● Activity
Ignore the pictures in the data below and set down exactly the lines from its first line through the line containing "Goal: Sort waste".

● Collected material

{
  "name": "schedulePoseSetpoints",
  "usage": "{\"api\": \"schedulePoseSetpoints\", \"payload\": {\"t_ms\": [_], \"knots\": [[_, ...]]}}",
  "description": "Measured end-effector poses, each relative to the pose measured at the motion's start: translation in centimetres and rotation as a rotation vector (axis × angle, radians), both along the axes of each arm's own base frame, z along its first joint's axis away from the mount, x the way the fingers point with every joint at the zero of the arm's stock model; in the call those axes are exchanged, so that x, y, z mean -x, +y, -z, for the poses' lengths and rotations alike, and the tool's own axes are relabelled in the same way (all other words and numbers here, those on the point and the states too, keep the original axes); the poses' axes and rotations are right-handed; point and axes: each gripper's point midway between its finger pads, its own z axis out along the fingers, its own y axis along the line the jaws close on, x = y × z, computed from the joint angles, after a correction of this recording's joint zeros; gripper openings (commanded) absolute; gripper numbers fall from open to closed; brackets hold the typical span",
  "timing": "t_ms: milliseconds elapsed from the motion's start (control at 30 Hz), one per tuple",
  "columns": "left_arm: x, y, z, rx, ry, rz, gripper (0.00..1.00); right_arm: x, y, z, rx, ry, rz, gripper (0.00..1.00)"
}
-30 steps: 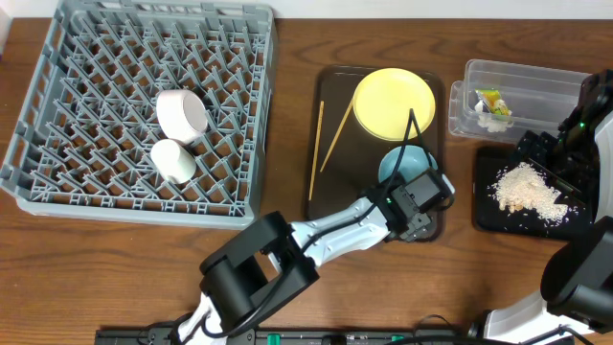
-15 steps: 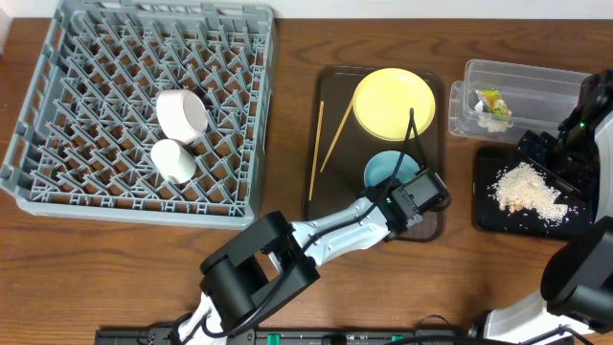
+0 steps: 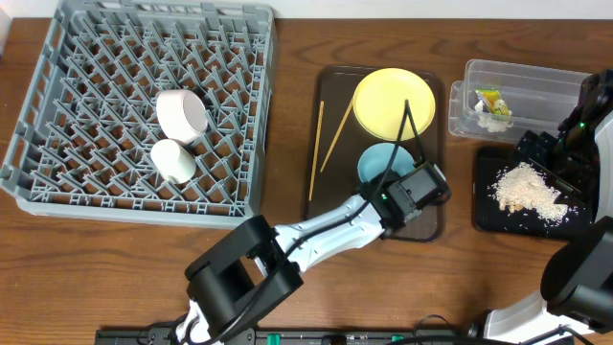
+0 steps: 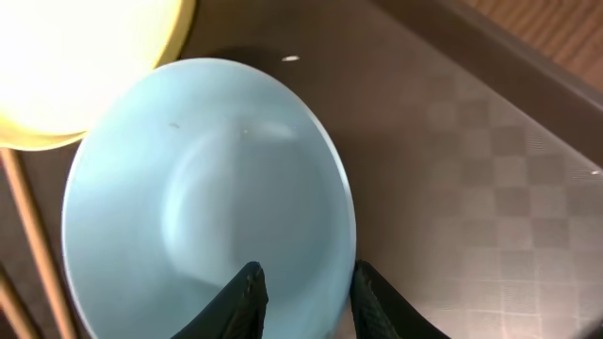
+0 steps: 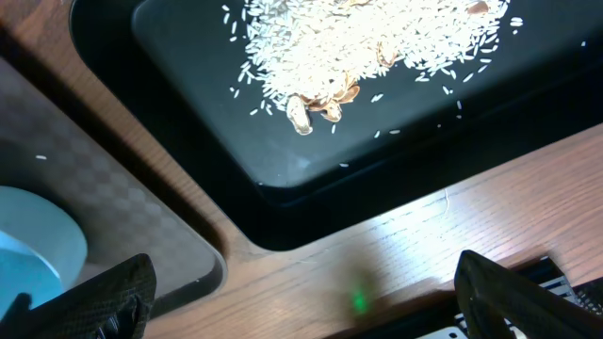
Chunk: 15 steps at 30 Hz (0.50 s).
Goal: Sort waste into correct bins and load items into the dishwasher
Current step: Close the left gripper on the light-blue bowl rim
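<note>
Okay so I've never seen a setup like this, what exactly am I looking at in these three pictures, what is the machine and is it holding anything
Two robot arms work at a wooden table. One picture looks down from above. The other two come from a camera on each wrist. The left gripper pinches the rim of a light blue bowl at a brown tray that also carries a yellow plate and two chopsticks. The right gripper hangs open and empty by a black tray of rice crumbs. A grey dish rack holds a white bowl and a cup. A clear tub holds a wrapper.
</note>
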Motion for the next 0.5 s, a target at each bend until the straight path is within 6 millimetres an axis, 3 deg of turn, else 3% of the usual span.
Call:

● Your response
{
  "name": "schedulePoseSetpoints",
  "usage": "{\"api\": \"schedulePoseSetpoints\", \"payload\": {\"t_ms\": [_], \"knots\": [[_, ...]]}}",
  "description": "Measured end-effector poses, each relative to the pose measured at the motion's start: translation in centimetres and rotation as a rotation vector (axis × angle, radians), both along the axes of each arm's own base frame, z along its first joint's axis away from the mount, x the way the fingers point with every joint at the zero of the arm's stock model; in the call those axes are exchanged, so that x, y, z mean -x, +y, -z, for the poses' lengths and rotations alike, and the tool's own axes are relabelled in the same way (all other words and numbers here, those on the point and the states too, keep the original axes); the poses' axes and rotations are right-handed; point and axes: each gripper's point midway between its finger pads, its own z axis out along the fingers, its own y axis along the line the jaws close on, x = y × z, computed from the joint angles, after a correction of this recording's joint zeros; gripper openings (commanded) absolute; gripper numbers fall from open to closed; brackets hold the typical span",
  "timing": "t_ms: milliseconds elapsed from the motion's start (control at 30 Hz), one per tuple",
  "columns": "left_arm: x, y, z, rx, ry, rz, gripper (0.00..1.00); right_arm: x, y, z, rx, ry, rz, gripper (0.00..1.00)"
}
-30 steps: 
-15 steps: 
+0 steps: 
+0 steps: 
+0 steps: 
Chunk: 15 steps at 30 Hz (0.50 s).
Goal: Sort waste into correct bins and load items into the dishwasher

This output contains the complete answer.